The fog of war and more dead troops
Bill Neely
Former International Editor
It is still not clear exactly what happened.
But a young woman is dead; the first female British soldier to be shot and killed in Afghanistan, the third killed in action since the long war began.
And a young Marine from 40 Commando has died beside her, the 435th British soldier to die in a war that no-one in the military will say they are winning.
The two were part of a patrol that left its base in Nahr-e Saraj, probably the most dangerous district of Afghanistan for British troops.
They were not with Afghan troops or police, says the Ministry of Defence, but even the Ministry is struggling to work out what happened next.
It says an Afghan man, believed to be a policeman but not wearing his uniform at the time, died with them. One report suggests the Afghan was washing in a river before prayers.
Someone, perhaps mistaking him for an insurgent, opened fire. "We do not know what initiated the exchange of fire," says an MOD statement, "the situation remains unclear." Helmand's Police Chief is quoted as saying it is all, "a tragic mistake".
The Taliban, as they so often do, have tried to take credit for what happened, saying an Afghan in uniform opened up on the British patrol.
An Afghan police spokesman suggested two British patrols may have begun firing at each other.
The truth, for now, is lost in the fog of war.
British officers will have spoken to other troops from the patrol today but some are said to have been wounded themselves.
A few things are clear.
After eleven years of war - the longest in American history - six of them involving thousands of British troops at war in Helmand - longer than the struggle against the Nazis in World War Two - British men and women are still being blown up and shot dead.
The Afghan war continues to claim the lives of hundreds of soldiers and thousands of Afghan civilians every year. But there is no sign the government or the soldiers are making real headway against a determined Taliban enemy.
There is real nervousness now about allied soldiers and their Afghan counterparts patrolling together.

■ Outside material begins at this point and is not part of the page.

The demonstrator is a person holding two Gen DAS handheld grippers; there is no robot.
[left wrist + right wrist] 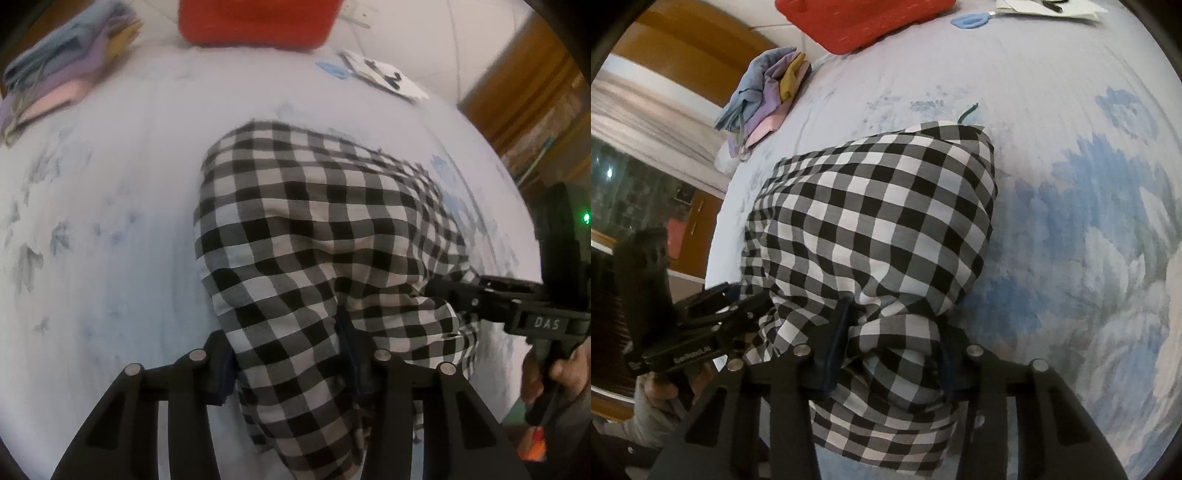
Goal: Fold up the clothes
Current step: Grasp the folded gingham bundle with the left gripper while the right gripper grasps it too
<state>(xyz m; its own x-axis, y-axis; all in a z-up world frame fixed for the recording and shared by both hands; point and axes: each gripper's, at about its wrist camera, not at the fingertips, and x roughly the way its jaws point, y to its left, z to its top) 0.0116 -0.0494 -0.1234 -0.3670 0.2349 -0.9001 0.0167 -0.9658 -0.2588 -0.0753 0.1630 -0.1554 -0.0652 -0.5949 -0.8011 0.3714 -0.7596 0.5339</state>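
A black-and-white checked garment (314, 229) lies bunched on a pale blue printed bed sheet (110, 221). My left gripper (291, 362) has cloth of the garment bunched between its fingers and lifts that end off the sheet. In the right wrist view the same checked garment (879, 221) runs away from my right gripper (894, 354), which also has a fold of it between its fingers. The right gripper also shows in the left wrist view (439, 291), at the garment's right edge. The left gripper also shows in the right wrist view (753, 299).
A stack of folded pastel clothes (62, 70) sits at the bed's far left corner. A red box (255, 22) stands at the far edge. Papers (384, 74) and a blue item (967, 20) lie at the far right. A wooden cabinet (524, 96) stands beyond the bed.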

Many joint operations have simply stopped. Two US soldiers have just been killed by a man in Afghan Police uniform.
The 25 year old female medic and many other young men and women in uniform continue to pay the price for a failing political strategy to change Afghanistan.
Forty-two-years ago a young soldier, later Presidential candidate, John Kerry, put a question to a Congressional hearing on Vietnam:
"How do you ask a man to be the last man to die for a mistake?"
Whether or not you judge the Afghan war to have been a mistake at the time, or more recently, or not at all, it is a question many in government would do well to keep asking themselves.